As events proceed, we learn that Maximov (who is being blamed for the Lagos incident) is under house arrest “protective custody” at the Avengers compound. A prisoner guarded by Vision. Cap and Falcon get on the trail of Bucky after he allegedly blows up the Sokovia Accords signing event, killing the Wakandan king and setting Black Panther against Team Cap for the rest of the movie. When Cap brings the Winter Soldier in alive, and outside the law as he hasn’t signed the Accords, he is stripped of his shield.

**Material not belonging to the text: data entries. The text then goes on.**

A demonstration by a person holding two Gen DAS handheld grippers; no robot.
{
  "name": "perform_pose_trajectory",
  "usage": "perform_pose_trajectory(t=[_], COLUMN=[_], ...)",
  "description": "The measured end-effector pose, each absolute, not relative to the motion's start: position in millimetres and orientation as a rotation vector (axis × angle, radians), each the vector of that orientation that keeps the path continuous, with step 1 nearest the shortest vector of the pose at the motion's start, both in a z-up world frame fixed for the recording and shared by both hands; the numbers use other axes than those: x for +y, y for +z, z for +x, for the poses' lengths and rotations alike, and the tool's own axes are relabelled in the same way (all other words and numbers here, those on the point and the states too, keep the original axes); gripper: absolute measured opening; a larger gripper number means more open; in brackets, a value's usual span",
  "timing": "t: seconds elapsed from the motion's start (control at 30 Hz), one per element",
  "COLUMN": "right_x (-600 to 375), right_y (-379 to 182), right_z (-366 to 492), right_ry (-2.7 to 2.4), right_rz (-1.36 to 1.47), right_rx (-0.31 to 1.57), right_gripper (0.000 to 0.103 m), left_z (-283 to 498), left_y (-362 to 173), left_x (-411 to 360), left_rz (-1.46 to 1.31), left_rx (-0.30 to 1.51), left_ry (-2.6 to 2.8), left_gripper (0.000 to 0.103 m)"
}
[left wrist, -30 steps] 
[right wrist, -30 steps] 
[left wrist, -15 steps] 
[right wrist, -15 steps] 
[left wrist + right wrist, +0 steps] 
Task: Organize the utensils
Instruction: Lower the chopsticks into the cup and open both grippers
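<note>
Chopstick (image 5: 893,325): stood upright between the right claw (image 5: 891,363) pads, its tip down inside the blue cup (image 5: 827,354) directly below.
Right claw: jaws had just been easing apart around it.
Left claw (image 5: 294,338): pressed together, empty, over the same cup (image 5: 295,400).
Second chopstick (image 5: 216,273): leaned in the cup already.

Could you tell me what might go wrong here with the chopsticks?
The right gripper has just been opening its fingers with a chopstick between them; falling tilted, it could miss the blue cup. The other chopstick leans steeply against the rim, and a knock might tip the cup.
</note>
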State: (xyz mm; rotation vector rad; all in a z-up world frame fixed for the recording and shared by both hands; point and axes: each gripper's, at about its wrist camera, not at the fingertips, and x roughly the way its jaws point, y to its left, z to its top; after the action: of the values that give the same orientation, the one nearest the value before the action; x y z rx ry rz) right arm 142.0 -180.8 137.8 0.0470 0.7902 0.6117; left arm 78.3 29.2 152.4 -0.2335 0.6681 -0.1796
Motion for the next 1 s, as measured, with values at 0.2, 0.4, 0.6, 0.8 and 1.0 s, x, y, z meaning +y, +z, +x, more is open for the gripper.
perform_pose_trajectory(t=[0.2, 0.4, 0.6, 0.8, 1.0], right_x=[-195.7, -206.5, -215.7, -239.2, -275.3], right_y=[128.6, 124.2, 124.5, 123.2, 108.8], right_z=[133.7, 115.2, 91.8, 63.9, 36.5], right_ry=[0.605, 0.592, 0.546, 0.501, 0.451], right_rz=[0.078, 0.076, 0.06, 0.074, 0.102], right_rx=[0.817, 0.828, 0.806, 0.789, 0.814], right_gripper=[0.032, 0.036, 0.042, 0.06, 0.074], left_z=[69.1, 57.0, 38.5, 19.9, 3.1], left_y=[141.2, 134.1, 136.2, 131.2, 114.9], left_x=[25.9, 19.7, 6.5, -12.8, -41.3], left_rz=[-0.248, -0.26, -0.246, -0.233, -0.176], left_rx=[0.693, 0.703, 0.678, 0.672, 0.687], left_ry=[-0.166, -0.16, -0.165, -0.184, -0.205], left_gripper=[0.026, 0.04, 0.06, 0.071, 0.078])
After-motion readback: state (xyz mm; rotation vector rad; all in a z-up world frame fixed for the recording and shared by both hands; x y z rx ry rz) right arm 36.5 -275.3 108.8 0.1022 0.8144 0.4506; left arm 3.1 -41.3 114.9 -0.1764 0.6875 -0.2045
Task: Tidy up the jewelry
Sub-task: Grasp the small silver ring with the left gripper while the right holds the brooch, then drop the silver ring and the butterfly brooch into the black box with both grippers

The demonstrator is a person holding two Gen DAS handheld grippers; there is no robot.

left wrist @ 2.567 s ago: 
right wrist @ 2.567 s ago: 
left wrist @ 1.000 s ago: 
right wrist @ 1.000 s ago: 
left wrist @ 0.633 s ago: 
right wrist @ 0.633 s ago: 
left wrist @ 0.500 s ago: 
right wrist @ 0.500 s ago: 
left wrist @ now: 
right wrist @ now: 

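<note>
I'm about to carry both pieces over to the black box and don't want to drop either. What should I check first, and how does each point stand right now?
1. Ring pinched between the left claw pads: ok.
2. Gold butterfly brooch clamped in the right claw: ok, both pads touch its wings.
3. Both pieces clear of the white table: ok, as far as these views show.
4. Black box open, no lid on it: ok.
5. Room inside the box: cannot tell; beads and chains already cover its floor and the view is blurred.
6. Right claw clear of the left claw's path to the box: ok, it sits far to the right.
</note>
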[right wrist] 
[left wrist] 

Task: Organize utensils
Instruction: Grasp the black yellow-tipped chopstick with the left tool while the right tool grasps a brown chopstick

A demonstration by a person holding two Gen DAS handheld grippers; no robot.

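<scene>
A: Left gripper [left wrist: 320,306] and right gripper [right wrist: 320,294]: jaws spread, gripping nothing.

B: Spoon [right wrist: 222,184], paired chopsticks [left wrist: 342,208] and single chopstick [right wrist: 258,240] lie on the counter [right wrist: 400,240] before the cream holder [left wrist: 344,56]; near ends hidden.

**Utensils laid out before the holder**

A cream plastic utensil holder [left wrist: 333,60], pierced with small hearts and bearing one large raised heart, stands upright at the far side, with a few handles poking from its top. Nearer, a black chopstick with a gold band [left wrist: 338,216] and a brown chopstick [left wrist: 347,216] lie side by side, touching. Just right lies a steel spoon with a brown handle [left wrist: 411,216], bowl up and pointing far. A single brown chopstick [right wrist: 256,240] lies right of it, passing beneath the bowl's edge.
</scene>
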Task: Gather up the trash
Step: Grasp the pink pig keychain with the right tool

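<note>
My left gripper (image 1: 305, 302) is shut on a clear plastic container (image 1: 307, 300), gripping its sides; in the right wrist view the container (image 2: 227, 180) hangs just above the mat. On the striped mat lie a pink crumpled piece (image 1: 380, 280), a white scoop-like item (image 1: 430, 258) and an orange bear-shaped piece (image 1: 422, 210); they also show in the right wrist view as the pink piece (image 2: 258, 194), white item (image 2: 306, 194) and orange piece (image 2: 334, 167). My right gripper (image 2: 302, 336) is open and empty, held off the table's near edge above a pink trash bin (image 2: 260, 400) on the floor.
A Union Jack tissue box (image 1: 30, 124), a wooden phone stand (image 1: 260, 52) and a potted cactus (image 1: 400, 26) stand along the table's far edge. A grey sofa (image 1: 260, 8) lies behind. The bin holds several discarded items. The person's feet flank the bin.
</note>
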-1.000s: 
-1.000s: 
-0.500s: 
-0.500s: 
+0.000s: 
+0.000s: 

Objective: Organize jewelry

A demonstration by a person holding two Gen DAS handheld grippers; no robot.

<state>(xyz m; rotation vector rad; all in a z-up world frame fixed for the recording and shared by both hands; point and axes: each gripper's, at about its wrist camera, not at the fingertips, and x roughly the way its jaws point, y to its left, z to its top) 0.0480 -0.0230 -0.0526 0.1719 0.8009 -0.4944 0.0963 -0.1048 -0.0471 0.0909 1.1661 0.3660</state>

Stark makes a real appeal for Cap to join the team and sign. That if they don’t do it now, they’ll be made to do it later. It’s a good argument, and the one used by state tools for millennia to get people to cede a little freedom for a bit of security. By doing this, all the things Cap did that are illegal would be magically made right by the power of law. It’s not that he did the wrong thing; it’s that his actions weren’t sanctioned. Worse, in many ways, the one member of the Avengers that should be in a jail cell is Stark for creating Ultron, but like the rich and powerful throughout time, he’s signed on with the new power structure and is insulated from his former actions; hell, he’s in a position of authority as de facto leader of the Avengers.

In the end, however, Civil War isn’t a grandiose movie. It’s a personal one. Events split the team apart and lead to a number of excellent action set pieces, but nothing on the scales of the Avengers movies, or the final fight in The Winter Soldier. This is a good thing. All the action proceeds from the goals of the characters, and they are defined by the same. The end fight is not a city-destroying event; it destroys friendships and people.

The characters in the movie are all driven by some form of vengeance. Stark and the villain Zeno, T’Challa/Black Panther — they are motivated by anger; Cap, on the other hand, is motivated by redemption — for Bucky, but also for himself, and for the rest of the Avengers. This plays out so clearly in the final fight, that I found myself saying aloud, “Fuck Stark.”

All of the characters get a few good beats — from the snarky and spiteful word battle between Hawkeye and Iron Man, the interaction between Wanda and Vision, to the wonderful intro of Spiderman (really, this kid deserves all the attention he’s getting) and the humorous bright spot he and Ant Man bring to the movie, to the reawakening friendship between Cap and Bucky — the writing is good, the acting is spot on, and the direction (other than one awful “shaky cam” fight scene) is tight. The music and the choice of font for the title cards during scene changes gave it a strange, almost ’70s flavor.

I found the movie a touch long, but they’re doing so much with the various story threads, I think it would have been hard to cut it down much more. I thought it was, character-wise, the best of the Marvel films; story-wise, I think The Winter Soldier still holds that honor. The fight scenes weren’t as interminable as the Avengers and CA: TWS. One element that it retains from the other Captain America films is this subversive edge. Rogers represents the American ideal, but in all of his films, he is beset by the American reality. In the first movie, he isn’t a hero — he’s a marketing gimmick or a “lab experiment” until he disobeys the will of authority to rescue the 107th; in The Winter Soldier he bucks the burgeoning surveillance and security state, and again, goes outside the law to do the right thing; and in Civil War, he repeat the pattern. Team Iron Man is the face of society and authority, forcing you to do what they think is right for the whole; Team Cap represents those who will go outside the law to do what is right for the person.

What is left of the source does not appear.